▸ **Your objective**
From the first line to the last, return the data exactly as written.

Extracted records
============================================================
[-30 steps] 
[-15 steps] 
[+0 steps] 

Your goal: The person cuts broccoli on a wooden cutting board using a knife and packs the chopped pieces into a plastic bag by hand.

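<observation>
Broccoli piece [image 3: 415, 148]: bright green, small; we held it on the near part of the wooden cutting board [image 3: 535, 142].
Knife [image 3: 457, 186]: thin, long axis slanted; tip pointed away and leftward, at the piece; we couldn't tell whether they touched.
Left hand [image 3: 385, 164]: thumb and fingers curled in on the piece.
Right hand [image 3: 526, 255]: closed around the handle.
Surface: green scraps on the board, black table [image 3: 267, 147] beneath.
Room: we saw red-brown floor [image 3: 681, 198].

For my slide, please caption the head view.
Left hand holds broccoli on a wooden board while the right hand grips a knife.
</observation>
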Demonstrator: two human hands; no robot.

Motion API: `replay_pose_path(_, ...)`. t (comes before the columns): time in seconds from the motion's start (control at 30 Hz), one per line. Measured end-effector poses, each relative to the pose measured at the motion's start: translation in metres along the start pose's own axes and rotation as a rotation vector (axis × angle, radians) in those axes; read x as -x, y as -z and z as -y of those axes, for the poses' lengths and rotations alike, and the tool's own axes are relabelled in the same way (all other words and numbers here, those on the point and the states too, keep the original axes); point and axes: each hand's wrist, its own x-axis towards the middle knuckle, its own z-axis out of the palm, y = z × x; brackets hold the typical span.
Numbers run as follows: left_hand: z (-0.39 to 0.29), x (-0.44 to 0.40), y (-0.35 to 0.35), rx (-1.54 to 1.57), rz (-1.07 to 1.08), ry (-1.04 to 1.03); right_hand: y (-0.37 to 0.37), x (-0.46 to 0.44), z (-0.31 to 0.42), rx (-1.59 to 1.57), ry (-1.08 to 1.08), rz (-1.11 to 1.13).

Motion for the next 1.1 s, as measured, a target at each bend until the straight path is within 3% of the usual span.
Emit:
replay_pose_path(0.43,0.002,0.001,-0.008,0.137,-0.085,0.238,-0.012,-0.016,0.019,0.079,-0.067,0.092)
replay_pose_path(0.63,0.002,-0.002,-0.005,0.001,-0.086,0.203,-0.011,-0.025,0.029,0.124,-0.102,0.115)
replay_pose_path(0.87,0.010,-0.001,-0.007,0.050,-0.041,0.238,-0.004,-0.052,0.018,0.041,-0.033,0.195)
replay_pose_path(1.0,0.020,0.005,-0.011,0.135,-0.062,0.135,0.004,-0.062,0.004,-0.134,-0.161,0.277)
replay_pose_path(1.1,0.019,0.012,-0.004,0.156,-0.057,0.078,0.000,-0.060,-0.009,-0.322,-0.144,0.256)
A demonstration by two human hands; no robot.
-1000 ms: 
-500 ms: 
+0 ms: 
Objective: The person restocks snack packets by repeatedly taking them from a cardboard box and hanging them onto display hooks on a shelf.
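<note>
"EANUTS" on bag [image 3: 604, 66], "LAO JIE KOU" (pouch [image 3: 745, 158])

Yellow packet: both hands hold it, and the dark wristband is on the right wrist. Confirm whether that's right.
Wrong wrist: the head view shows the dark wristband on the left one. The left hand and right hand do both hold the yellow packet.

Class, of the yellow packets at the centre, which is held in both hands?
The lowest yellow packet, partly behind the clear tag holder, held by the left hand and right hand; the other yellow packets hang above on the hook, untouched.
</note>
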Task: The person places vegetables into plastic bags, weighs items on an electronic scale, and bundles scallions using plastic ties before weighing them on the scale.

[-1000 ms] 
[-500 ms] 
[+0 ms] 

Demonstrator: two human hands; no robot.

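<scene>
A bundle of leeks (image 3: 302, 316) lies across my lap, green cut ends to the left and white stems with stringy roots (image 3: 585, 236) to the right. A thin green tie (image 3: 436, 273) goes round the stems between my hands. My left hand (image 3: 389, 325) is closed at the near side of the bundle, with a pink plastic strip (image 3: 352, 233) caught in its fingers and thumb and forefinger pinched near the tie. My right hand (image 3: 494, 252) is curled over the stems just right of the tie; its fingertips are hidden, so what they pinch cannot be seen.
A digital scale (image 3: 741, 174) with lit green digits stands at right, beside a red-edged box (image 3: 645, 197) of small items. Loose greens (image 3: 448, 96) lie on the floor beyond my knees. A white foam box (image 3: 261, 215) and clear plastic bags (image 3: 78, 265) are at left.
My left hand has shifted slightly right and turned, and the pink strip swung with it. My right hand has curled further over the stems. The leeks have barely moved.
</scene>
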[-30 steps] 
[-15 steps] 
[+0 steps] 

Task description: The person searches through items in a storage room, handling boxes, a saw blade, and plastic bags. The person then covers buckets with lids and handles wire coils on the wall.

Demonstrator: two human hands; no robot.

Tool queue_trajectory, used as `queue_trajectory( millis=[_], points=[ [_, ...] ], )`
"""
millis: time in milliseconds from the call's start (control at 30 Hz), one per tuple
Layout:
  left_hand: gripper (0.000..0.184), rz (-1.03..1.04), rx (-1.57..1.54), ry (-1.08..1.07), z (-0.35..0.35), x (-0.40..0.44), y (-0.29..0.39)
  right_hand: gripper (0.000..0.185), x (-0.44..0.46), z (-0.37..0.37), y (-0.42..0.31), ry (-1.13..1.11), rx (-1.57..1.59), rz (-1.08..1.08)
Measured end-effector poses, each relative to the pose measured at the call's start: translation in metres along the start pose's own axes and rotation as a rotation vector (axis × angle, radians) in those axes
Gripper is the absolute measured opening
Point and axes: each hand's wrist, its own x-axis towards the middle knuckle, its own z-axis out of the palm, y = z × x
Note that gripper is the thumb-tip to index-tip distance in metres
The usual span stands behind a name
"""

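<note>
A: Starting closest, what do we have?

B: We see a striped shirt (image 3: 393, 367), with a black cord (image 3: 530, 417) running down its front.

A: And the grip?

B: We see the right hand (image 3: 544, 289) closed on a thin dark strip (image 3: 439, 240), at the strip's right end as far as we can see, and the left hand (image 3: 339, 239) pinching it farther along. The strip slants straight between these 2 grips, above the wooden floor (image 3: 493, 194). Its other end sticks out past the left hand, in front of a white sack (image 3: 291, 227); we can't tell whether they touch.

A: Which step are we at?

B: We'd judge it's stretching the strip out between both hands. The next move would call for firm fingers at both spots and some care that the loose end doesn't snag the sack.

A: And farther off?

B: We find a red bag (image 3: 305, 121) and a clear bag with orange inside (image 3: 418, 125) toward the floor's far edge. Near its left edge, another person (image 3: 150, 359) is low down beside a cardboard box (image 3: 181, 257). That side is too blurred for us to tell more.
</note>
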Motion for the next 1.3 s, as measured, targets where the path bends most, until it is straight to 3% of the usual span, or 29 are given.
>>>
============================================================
▸ **Solution**
[-30 steps] 
[-15 steps] 
[+0 steps] 

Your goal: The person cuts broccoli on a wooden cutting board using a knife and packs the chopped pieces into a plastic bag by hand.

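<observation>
Broccoli piece [image 3: 415, 148]: bright green, small; we held it on the near part of the wooden cutting board [image 3: 535, 142].
Knife [image 3: 457, 186]: thin, long axis slanted; tip pointed away and leftward, at the piece; we couldn't tell whether they touched.
Left hand [image 3: 385, 164]: thumb and fingers curled in on the piece.
Right hand [image 3: 526, 255]: closed around the handle.
Surface: green scraps on the board, black table [image 3: 267, 147] beneath.
Room: we saw red-brown floor [image 3: 681, 198].

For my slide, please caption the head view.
Left hand holds broccoli on a wooden board while the right hand grips a knife.
</observation>
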Demonstrator: two human hands; no robot.

Motion API: `replay_pose_path(_, ...)`. t (comes before the columns): time in seconds from the motion's start (control at 30 Hz), one per line. Measured end-effector poses, each relative to the pose measured at the motion's start: translation in metres along the start pose's own axes and rotation as a rotation vector (axis × angle, radians) in those axes; read x as -x, y as -z and z as -y of those axes, for the poses' lengths and rotations alike, and the tool's own axes are relabelled in the same way (all other words and numbers here, those on the point and the states too, keep the original axes); point and axes: each hand's wrist, its own x-axis towards the middle knuckle, its own z-axis out of the palm, y = z × x; brackets hold the typical span.
Numbers run as follows: left_hand: z (-0.39 to 0.29), x (-0.44 to 0.40), y (-0.35 to 0.35), rx (-1.54 to 1.57), rz (-1.07 to 1.08), ry (-1.04 to 1.03); right_hand: y (-0.37 to 0.37), x (-0.46 to 0.44), z (-0.31 to 0.42), rx (-1.59 to 1.57), ry (-1.08 to 1.08), rz (-1.11 to 1.13).

Motion for the next 1.1 s, as measured, a target at each bend until the straight path is within 3% of the usual span.
Emit:
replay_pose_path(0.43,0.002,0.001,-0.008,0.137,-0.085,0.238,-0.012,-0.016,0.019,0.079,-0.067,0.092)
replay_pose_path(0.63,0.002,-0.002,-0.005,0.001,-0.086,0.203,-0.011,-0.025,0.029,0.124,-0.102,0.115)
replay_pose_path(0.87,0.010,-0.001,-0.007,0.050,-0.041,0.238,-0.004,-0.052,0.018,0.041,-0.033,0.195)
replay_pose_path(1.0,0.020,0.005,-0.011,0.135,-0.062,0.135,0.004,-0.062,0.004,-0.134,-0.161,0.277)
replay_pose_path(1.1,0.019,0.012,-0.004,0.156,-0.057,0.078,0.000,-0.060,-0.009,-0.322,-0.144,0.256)
A demonstration by two human hands; no robot.
-1000 ms: 
-500 ms: 
+0 ms: 
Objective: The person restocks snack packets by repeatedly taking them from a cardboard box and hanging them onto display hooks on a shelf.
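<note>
"EANUTS" on bag [image 3: 604, 66], "LAO JIE KOU" (pouch [image 3: 745, 158])

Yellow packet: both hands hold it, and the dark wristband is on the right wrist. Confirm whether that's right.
Wrong wrist: the head view shows the dark wristband on the left one. The left hand and right hand do both hold the yellow packet.

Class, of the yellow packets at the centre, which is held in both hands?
The lowest yellow packet, partly behind the clear tag holder, held by the left hand and right hand; the other yellow packets hang above on the hook, untouched.
</note>
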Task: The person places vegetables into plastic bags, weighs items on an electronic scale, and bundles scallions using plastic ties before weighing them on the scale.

[-1000 ms] 
[-500 ms] 
[+0 ms] 

Demonstrator: two human hands; no robot.

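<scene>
A bundle of leeks (image 3: 302, 316) lies across my lap, green cut ends to the left and white stems with stringy roots (image 3: 585, 236) to the right. A thin green tie (image 3: 436, 273) goes round the stems between my hands. My left hand (image 3: 389, 325) is closed at the near side of the bundle, with a pink plastic strip (image 3: 352, 233) caught in its fingers and thumb and forefinger pinched near the tie. My right hand (image 3: 494, 252) is curled over the stems just right of the tie; its fingertips are hidden, so what they pinch cannot be seen.
A digital scale (image 3: 741, 174) with lit green digits stands at right, beside a red-edged box (image 3: 645, 197) of small items. Loose greens (image 3: 448, 96) lie on the floor beyond my knees. A white foam box (image 3: 261, 215) and clear plastic bags (image 3: 78, 265) are at left.
My left hand has shifted slightly right and turned, and the pink strip swung with it. My right hand has curled further over the stems. The leeks have barely moved.
</scene>
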[-30 steps] 
[-15 steps] 
[+0 steps] 

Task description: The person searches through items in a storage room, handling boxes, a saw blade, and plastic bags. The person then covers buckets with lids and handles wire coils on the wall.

Demonstrator: two human hands; no robot.

Tool queue_trajectory, used as `queue_trajectory( millis=[_], points=[ [_, ...] ], )`
"""
millis: time in milliseconds from the call's start (control at 30 Hz), one per tuple
Layout:
  left_hand: gripper (0.000..0.184), rz (-1.03..1.04), rx (-1.57..1.54), ry (-1.08..1.07), z (-0.35..0.35), x (-0.40..0.44), y (-0.29..0.39)
  right_hand: gripper (0.000..0.185), x (-0.44..0.46), z (-0.37..0.37), y (-0.42..0.31), ry (-1.13..1.11), rx (-1.57..1.59), rz (-1.08..1.08)
Measured end-effector poses, each relative to the pose measured at the call's start: translation in metres along the start pose's own axes and rotation as a rotation vector (axis × angle, radians) in those axes
Gripper is the absolute measured opening
Point and axes: each hand's wrist, its own x-axis towards the middle knuckle, its own z-axis out of the palm, y = z × x
Note that gripper is the thumb-tip to index-tip distance in metres
The usual span stands behind a name
"""

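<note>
A: Starting closest, what do we have?

B: We see a striped shirt (image 3: 393, 367), with a black cord (image 3: 530, 417) running down its front.

A: And the grip?

B: We see the right hand (image 3: 544, 289) closed on a thin dark strip (image 3: 439, 240), at the strip's right end as far as we can see, and the left hand (image 3: 339, 239) pinching it farther along. The strip slants straight between these 2 grips, above the wooden floor (image 3: 493, 194). Its other end sticks out past the left hand, in front of a white sack (image 3: 291, 227); we can't tell whether they touch.

A: Which step are we at?

B: We'd judge it's stretching the strip out between both hands. The next move would call for firm fingers at both spots and some care that the loose end doesn't snag the sack.

A: And farther off?

B: We find a red bag (image 3: 305, 121) and a clear bag with orange inside (image 3: 418, 125) toward the floor's far edge. Near its left edge, another person (image 3: 150, 359) is low down beside a cardboard box (image 3: 181, 257). That side is too blurred for us to tell more.
</note>
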Motion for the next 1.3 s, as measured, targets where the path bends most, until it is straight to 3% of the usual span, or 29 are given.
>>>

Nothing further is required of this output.